If you run ethernet cable, you are actually running 4 good quality twisted pairs.
You can reuse pairs from Cat5/6 cable for CAN, or RS485 or PJDL or whatever. The same cable could carry 4 such buses (so you could have all of them in the same cable run). Try to use pairs that are twisted in the cable (for eg blue / striped blue)
Yes I did so in my setup I have used CAT5 in star configuration all inserted in wall ducts alongside power cables. I can see some AC interference induced but pull-down resistors are able to erase that completely. I have dedicated 3 wires for the power supply +9v, 3 for ground and 1 for communication.
The first paragraph of the readme says it works over USB, but I couldn't find any more information about that. Is USB actually supported?
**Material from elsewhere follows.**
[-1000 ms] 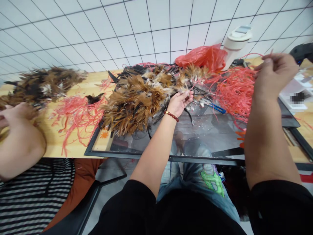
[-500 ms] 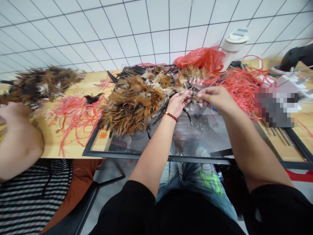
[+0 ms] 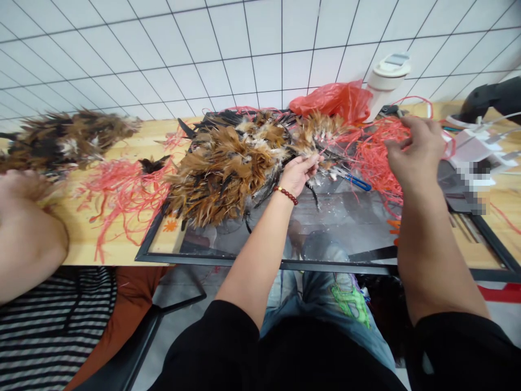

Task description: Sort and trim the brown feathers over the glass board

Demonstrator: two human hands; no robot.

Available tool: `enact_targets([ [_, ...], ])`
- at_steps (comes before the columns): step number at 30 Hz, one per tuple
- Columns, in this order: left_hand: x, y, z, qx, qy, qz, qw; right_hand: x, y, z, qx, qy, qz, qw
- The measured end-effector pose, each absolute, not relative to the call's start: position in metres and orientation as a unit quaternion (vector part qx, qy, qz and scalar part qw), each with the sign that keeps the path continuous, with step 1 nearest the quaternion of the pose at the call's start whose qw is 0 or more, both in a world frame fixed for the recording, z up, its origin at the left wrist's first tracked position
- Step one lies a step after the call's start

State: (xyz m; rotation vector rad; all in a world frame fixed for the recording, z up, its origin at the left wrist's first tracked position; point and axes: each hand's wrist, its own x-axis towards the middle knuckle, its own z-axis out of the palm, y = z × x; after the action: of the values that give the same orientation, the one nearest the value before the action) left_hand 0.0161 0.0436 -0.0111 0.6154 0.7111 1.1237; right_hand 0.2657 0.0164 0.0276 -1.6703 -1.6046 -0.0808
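My left hand (image 3: 300,172), with a beaded bracelet at the wrist, is closed in a pinch at the right edge of a brown feather pile (image 3: 228,168). What its fingertips hold is too small to make out among the feathers there. My right hand (image 3: 419,149) is raised over a tangle of red plastic strings (image 3: 376,149), fingers apart, nothing visible in them. A smaller tan feather bunch (image 3: 319,130) lies beyond my left hand. Between my hands, a blue-handled tool (image 3: 358,182), like small thread snips, rests on the black-framed glass panel (image 3: 260,263).
A red plastic bag (image 3: 334,102) and a white tumbler (image 3: 386,81) stand near the tiled wall. White chargers with cables (image 3: 474,144) sit at right. At left, a co-worker's arm (image 3: 30,233) is beside another feather pile (image 3: 69,136) and more red strings (image 3: 122,187).
My right hand has moved away from my left, rightward over the red strings, and its fingers have spread. The blue-handled tool is now uncovered. My left hand stays almost in place.
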Motion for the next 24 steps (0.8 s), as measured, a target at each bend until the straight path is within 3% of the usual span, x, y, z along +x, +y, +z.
enact_targets([
  [2, 0.017, 0.044, -0.012, 0.306, 0.327, 0.5, 0.741, 0.237, 0.017, 0.028, -0.563, -0.704, -0.038, 0.431],
  [7, 0.02, 0.044, -0.016, 0.356, 0.323, 0.487, 0.729, 0.195, 0.02, 0.019, -0.479, -0.815, 0.007, 0.327],
  [13, 0.02, 0.044, -0.017, 0.37, 0.331, 0.491, 0.716, 0.233, 0.023, 0.026, -0.636, -0.682, -0.074, 0.354],
  [19, 0.02, 0.043, -0.011, 0.36, 0.355, 0.489, 0.711, 0.255, 0.017, 0.037, -0.798, -0.536, -0.116, 0.25],
  [24, 0.019, 0.043, -0.009, 0.346, 0.359, 0.495, 0.712, 0.225, 0.014, 0.034, -0.797, -0.595, 0.033, 0.094],
])
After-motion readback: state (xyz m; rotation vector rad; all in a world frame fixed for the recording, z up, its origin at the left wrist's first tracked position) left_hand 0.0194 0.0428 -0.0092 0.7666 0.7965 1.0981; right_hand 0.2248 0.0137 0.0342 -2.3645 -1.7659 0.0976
I recently had a project where I needed the arduino to send data to a computer and ended up using MIDI over USB. There is a way to use USB as a generic serial pipe, but MIDI was really simple to use on both the Arduino and the computer. If it would be accepted into the project I could write a MIDIUSB strategy.
I think it's because only a minority of readers understand what this project is about! Your explanation is very technical, and the title doesn't really draw attention to itself...
Why is this technology useful? What can it do? Can you explain it in a way a child could understand? And can you also think of a silly or crazy use case for it?
I don't know why, but I find this really elegant. It's a lovely use of short-circuit returns combined with the electrical protocol to find the frame initialiser (3 syncs) that marks the start of a valid frame.